ブラウザのアドレスバーにウェブサイトの名前を入力すると、その情報はDNS(Domain Name System/ドメインネームシステム)サーバーへ送られます。DNSサーバーは、人間にとって分かりやすいURLを、目的のサーバーを指し示すIPアドレスへ変換する役割を担っています。

通常、プロバイダーは独自のDNSサーバーを運用しており、ルーターはデフォルトでそれを使うようになっています。しかし、ルーターや個々のデバイスの設定を変更すれば、好みのDNSサーバーを利用することも可能です。優れたDNSサーバーを使うメリットは主に次の3つです。

  • ページの読み込み速度が向上する
  • プライバシーとセキュリティが強化される
  • 現在利用中のDNSに存在する検閲や制限を回避できる

PCやノートパソコンについては、これまでにおすすめのパブリックDNSサーバーや、自分に最速のDNSサーバーを自動的に見つけて切り替えてくれるツールなどを紹介してきました。

iOSの奇妙な仕様

ところがiOSデバイスに関しては、Appleがやや奇妙な設計を採用しています。接続するWi-FiネットワークごとにDNSを自由に選べる一方で、モバイル通信(セルラーネットワーク)のDNSは一切カスタマイズできないのです。幸い、ある開発者がこの問題を回避できる手頃なソリューションを提供しています。

DNS Overrideで問題を解決

そのアプリが「DNS Override」です。機能の利用にはアプリ内課金で少額の料金が必要ですが、その価値は十分にあります。

まずはApp Storeからダウンロードしましょう。

アプリをダウンロードし、DNS切り替え機能の課金を済ませたら、希望のDNSを選択します。ここではGoogle Public DNSを選んでいます。一般的なデフォルトのDNSサーバーよりも大幅に高速なことが多い、定番のサービスです。
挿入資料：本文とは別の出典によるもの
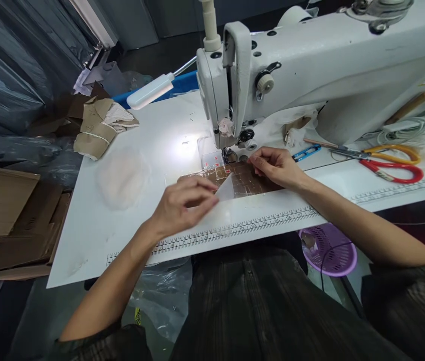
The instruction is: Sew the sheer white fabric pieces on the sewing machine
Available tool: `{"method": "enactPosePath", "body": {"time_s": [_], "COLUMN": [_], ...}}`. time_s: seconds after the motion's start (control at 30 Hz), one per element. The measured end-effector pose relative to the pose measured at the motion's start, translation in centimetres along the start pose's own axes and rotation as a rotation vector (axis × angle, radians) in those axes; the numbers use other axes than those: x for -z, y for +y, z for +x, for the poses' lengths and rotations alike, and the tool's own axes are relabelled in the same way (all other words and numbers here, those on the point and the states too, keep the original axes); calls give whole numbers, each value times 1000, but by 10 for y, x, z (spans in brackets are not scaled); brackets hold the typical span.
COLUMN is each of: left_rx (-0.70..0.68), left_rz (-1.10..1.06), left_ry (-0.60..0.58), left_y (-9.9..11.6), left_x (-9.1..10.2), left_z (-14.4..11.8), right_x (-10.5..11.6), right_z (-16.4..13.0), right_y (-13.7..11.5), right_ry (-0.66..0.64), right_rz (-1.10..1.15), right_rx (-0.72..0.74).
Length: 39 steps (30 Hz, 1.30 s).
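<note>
My left hand (184, 204) is curled in front of the sewing machine, thumb and fingertips closed at the edge of a small sheer white fabric piece (226, 190). The piece stands up in a pointed shape over a brown taped patch (248, 180) on the machine bed. My right hand (275, 166) is just right of the needle area, its thumb and forefinger pinched together above the patch. Whatever lies between those fingertips is too small to make out. Above both hands is the white sewing machine (227, 95), with its presser foot (229, 155) partly hidden.
A pale round stack of sheer material (123, 178) lies left on the white table (84, 235). Blue thread snips (307, 152) and scissors with orange and red handles (393, 163) lie right. A ruler strip (235, 229) runs along the front edge; a purple basket (329, 250) stands below.
</note>
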<state>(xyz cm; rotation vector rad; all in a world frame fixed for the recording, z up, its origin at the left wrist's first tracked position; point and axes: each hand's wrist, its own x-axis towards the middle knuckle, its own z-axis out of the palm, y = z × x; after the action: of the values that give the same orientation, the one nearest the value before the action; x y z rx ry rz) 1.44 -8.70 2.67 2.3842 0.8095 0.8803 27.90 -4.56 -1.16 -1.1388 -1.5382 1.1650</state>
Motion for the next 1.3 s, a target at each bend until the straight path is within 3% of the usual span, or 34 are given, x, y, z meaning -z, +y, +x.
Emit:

DNSの選択を確認すると、デバイスにダミーのVPNプロファイルをインストールするよう求められます。「Install VPN Profile(VPNプロファイルをインストール)」をタップしてください。

心配はいりません。実際にVPN接続が確立されるわけではなく、このダミーVPNに接続しようとするのも避けてください。これはDNS OverrideがiOSをうまく騙して、セルラー回線のDNS設定変更を可能にするための仕組みなのです。

iOSがプロファイル作成の承認を求めてくるので、「許可(Allow)」をタップして先へ進みます。

問題なく完了すれば、確認画面が表示されます。

より快適なモバイルインターネット体験へ

これで、LTE/4G/5G接続時にも高性能なDNSサーバーを利用できるようになりました。表示速度の違いはすぐに実感できるはずです。さあ、より快適で洗練されたインターネット体験の始まりです。